On July 1, 2015, Bank of America Corporation (the "Corporation") submitted a resolution plan (the “2015 Plan”) as required by the Joint Resolution Plan Rule of the Board of Governors of the Federal Reserve System and the Federal Deposit Insurance Corporation (together, the "Agencies") under Title I, Section 165(d) of the Dodd-Frank Wall Street Reform and Consumer Protection Act (“Section 165(d)”).

On April 13, 2016, the Agencies notified the Corporation of their joint determination that the Corporation’s 2015 Plan "was not credible or would not facilitate an orderly resolution under the U.S. Bankruptcy Code". While the Agencies noted that the Corporation has taken important steps to enhance its resolvability and facilitate its orderly resolution in bankruptcy, they jointly identified deficiencies (the "Deficiencies") and shortcomings (the "Shortcomings") in the 2015 Plan. The notification requested that the Corporation provide a submission by October 1, 2016 explaining the actions taken by the Corporation to remedy the Deficiencies, as well as include a status report on the Corporation's actions to address the Shortcomings (the "2016 Submission"). The 2016 Submission will satisfy the annual informational requirements of Section 165(d) for 2016. In addition, the Corporation's resolution plan due on July 1, 2017 (the “2017 Plan”) must address the Shortcomings.

If the Agencies jointly determine that the Corporation’s 2016 Submission does not adequately remedy the Deficiencies, they may jointly impose more stringent capital, leverage or liquidity requirements or restrictions on growth, activities or operations. If the Agencies impose such requirements or restrictions and, within two years of the imposition of such requirements or restrictions, the Corporation does not adequately remedy the Deficiencies, the Corporation may also be required to take certain actions that could impose operating costs and could potentially result in the divestiture or restructuring of certain businesses and subsidiaries. If the Agencies jointly determine the 2017 Plan does not adequately address the Shortcomings, they may determine the 2017 Plan "is not credible or would not facilitate an orderly resolution under the U.S. Bankruptcy Code".
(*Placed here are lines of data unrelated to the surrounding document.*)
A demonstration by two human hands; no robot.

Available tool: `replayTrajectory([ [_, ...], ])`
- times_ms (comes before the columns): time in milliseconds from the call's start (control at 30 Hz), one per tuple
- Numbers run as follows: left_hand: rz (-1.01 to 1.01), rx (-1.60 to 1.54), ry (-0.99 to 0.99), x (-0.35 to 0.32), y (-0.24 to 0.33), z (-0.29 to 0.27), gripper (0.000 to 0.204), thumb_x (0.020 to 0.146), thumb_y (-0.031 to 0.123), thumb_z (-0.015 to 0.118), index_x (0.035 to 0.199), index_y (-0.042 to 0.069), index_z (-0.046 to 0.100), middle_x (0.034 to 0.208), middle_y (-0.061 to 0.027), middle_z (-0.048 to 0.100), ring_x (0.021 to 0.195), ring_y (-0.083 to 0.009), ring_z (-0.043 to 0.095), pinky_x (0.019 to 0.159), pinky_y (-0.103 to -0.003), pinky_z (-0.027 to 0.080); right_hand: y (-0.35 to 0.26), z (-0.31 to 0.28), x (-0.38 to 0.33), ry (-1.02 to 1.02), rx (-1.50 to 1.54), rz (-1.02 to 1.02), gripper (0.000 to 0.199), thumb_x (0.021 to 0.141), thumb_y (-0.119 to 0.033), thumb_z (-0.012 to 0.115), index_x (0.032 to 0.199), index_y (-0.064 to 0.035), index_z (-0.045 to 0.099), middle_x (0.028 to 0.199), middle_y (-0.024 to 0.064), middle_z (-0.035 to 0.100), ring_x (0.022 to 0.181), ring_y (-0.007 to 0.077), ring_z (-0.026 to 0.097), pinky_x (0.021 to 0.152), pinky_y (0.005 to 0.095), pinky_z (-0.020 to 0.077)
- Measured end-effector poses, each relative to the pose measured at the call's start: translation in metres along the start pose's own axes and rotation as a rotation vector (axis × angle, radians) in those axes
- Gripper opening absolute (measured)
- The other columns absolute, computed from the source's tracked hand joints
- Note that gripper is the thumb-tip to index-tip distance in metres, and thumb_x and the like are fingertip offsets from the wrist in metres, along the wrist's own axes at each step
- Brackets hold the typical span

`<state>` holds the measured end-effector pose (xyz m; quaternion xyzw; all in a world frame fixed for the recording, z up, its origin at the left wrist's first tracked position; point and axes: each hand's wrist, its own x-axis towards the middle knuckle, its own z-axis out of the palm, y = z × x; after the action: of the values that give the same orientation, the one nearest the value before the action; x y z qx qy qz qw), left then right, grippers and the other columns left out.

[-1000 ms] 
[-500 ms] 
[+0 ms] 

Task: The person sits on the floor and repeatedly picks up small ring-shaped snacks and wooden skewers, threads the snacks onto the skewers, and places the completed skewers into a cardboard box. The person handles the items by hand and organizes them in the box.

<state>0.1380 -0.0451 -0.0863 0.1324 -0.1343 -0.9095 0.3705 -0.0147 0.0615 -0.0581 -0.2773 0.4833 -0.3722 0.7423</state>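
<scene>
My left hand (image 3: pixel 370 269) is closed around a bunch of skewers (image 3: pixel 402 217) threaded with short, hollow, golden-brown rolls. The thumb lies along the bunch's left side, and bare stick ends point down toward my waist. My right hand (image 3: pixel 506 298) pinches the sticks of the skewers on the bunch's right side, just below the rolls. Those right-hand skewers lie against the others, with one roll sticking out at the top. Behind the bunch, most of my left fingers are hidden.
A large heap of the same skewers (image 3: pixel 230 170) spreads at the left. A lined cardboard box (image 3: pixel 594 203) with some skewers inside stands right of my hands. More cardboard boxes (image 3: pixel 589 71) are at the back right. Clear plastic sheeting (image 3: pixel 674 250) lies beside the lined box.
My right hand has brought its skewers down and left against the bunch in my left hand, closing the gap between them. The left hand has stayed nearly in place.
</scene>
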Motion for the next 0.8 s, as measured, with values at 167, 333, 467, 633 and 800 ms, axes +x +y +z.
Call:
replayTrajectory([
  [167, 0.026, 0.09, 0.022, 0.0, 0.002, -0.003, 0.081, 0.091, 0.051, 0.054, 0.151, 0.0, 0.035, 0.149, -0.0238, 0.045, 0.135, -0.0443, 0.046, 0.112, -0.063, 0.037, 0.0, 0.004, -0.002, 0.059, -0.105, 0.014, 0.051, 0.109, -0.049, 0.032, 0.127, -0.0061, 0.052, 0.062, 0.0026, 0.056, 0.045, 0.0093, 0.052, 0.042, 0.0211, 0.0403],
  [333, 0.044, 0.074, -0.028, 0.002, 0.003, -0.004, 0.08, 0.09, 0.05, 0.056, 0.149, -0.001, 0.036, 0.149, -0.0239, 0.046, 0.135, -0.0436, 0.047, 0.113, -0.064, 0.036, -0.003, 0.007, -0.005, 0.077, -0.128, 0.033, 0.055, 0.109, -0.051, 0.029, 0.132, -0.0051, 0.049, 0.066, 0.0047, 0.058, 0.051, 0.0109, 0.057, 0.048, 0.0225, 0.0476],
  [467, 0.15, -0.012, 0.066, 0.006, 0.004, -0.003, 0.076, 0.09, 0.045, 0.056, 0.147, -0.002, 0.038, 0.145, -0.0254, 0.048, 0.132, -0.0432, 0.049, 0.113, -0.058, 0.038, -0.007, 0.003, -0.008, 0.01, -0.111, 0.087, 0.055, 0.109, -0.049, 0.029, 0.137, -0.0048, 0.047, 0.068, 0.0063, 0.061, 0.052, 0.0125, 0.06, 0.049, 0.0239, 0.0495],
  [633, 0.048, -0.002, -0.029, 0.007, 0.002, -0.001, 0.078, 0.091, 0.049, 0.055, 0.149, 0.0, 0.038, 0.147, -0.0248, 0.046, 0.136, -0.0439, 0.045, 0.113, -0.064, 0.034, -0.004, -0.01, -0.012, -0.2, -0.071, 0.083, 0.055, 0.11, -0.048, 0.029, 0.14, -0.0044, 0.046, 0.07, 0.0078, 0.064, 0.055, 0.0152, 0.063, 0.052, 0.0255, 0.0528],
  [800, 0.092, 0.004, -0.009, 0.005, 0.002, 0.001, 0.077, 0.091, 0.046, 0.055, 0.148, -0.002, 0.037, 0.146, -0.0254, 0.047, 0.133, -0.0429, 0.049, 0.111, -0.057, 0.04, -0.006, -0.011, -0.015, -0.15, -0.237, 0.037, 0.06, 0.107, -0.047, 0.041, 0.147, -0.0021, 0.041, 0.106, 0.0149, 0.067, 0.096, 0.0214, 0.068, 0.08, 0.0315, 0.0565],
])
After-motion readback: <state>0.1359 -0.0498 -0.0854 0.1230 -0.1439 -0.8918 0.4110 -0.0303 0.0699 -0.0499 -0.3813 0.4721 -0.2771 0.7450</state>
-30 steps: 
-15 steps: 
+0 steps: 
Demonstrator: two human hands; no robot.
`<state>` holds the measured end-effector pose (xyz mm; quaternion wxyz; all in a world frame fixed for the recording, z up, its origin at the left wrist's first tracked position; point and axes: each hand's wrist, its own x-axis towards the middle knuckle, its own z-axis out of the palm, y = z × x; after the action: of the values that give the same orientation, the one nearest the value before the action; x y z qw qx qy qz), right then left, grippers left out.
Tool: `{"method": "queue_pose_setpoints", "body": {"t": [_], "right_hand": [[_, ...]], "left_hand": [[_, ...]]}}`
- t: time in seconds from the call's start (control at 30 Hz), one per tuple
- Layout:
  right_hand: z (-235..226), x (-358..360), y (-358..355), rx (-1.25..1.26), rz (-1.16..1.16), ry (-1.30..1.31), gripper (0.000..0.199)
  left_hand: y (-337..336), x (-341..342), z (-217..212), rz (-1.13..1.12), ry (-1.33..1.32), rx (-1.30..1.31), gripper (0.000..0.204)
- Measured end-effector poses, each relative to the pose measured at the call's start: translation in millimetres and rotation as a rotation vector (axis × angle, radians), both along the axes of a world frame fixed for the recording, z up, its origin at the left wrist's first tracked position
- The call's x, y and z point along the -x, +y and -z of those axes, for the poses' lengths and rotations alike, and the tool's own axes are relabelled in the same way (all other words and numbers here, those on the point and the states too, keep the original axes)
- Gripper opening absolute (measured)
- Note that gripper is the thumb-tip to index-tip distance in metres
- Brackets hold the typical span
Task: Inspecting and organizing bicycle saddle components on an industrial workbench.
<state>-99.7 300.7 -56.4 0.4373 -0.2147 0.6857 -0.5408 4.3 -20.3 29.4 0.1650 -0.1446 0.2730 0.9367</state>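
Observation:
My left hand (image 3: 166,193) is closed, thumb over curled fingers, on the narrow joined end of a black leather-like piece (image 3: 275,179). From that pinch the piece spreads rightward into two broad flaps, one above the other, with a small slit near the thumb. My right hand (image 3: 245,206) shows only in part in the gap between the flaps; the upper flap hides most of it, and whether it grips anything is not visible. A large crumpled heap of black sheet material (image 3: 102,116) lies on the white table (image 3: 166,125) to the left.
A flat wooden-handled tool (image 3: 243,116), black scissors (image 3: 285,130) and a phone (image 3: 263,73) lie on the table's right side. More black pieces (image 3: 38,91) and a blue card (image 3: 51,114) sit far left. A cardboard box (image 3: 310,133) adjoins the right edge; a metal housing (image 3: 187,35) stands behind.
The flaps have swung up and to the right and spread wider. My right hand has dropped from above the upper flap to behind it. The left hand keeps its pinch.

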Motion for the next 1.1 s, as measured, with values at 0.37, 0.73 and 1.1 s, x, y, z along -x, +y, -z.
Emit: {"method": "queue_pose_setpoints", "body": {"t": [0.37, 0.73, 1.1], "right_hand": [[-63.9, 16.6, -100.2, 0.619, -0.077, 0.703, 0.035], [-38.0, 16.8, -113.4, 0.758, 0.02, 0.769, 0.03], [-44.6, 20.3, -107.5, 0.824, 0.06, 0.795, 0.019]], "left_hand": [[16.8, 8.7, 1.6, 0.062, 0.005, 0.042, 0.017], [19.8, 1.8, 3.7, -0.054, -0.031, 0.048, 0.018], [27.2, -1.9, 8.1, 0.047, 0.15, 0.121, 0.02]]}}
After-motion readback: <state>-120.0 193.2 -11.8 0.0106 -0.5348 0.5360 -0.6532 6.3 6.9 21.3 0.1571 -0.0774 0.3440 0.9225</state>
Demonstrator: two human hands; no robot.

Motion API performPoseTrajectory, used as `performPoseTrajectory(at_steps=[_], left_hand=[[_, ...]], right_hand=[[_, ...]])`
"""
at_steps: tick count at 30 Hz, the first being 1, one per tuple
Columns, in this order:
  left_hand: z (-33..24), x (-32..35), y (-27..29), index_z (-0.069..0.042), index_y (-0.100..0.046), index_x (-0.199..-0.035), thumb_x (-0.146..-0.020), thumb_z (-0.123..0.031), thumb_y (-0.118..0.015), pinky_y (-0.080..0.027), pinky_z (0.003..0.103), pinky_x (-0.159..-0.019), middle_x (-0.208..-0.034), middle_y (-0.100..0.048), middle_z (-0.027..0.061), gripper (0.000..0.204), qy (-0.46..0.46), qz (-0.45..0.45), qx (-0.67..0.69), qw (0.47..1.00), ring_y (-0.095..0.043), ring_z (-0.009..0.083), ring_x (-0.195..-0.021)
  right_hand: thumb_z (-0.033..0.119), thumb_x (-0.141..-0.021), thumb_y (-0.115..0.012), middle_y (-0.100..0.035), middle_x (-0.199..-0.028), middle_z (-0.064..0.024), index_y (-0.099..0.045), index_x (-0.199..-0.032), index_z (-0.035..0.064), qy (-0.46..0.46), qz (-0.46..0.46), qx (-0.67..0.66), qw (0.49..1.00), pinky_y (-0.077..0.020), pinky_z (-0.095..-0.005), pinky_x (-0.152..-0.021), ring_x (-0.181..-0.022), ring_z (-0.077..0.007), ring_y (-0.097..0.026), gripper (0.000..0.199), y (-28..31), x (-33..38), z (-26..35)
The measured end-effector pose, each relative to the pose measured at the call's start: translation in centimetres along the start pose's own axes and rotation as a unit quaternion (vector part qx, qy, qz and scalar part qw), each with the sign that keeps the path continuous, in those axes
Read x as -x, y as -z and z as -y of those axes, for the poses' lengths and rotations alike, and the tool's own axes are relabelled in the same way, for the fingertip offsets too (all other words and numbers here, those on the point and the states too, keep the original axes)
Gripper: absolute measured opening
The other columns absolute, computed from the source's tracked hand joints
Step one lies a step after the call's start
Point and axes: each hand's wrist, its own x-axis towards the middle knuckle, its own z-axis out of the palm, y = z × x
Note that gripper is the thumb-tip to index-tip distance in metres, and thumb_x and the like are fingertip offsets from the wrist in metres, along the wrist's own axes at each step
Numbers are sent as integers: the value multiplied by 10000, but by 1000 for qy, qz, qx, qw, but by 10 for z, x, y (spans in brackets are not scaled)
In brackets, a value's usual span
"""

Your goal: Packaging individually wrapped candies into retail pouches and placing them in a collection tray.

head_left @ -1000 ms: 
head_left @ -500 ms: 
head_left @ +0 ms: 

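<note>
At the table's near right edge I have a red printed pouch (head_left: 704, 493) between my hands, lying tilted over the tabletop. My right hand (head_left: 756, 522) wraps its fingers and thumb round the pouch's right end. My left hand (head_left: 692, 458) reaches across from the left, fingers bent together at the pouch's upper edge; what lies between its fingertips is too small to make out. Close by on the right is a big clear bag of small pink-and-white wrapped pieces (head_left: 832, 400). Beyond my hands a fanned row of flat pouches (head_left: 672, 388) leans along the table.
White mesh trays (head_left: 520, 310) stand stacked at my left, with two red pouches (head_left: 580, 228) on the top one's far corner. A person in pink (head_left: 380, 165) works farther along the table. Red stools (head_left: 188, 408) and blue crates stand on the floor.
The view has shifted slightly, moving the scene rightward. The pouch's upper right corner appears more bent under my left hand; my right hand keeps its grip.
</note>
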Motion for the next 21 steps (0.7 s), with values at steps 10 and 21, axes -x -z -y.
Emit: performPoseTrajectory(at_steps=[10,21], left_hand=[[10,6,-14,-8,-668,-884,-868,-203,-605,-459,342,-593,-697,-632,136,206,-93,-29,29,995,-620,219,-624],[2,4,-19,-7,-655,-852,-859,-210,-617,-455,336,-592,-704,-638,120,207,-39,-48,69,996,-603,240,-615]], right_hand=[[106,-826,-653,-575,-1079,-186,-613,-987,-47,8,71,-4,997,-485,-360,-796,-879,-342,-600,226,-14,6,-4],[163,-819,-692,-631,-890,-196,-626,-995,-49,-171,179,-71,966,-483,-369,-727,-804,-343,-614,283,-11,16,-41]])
Forward-looking statements

Certain statements in this Current Report on Form 8-K represent the current expectations, plans or forecasts of the Corporation based on available information and are forward-looking statements within the meaning of the Private Securities Litigation Reform Act of 1995. Forward-looking statements can be identified by the fact that they do not relate strictly to historical or current facts. Forward-looking statements speak only as of the date they are made, and the Corporation undertakes no obligation to update any forward-looking statement to reflect the impact of circumstances or events that arise after the date the forward-looking statement was made.

These statements are not guarantees of future results or performance and involve certain risks, uncertainties and assumptions that are difficult to predict and are often beyond the Corporation’s control. Actual outcomes and results may differ materially from those expressed in, or implied by, any of these forward-looking statements. You should not place undue reliance on any forward-looking statement and should consider the uncertainties and risks discussed under Item 1A. “Risk Factors” of the Corporation’s Annual Report on Form 10-K for the year ended December 31, 2015 and in any of the Corporation’s other subsequent Securities and Exchange Commission filings.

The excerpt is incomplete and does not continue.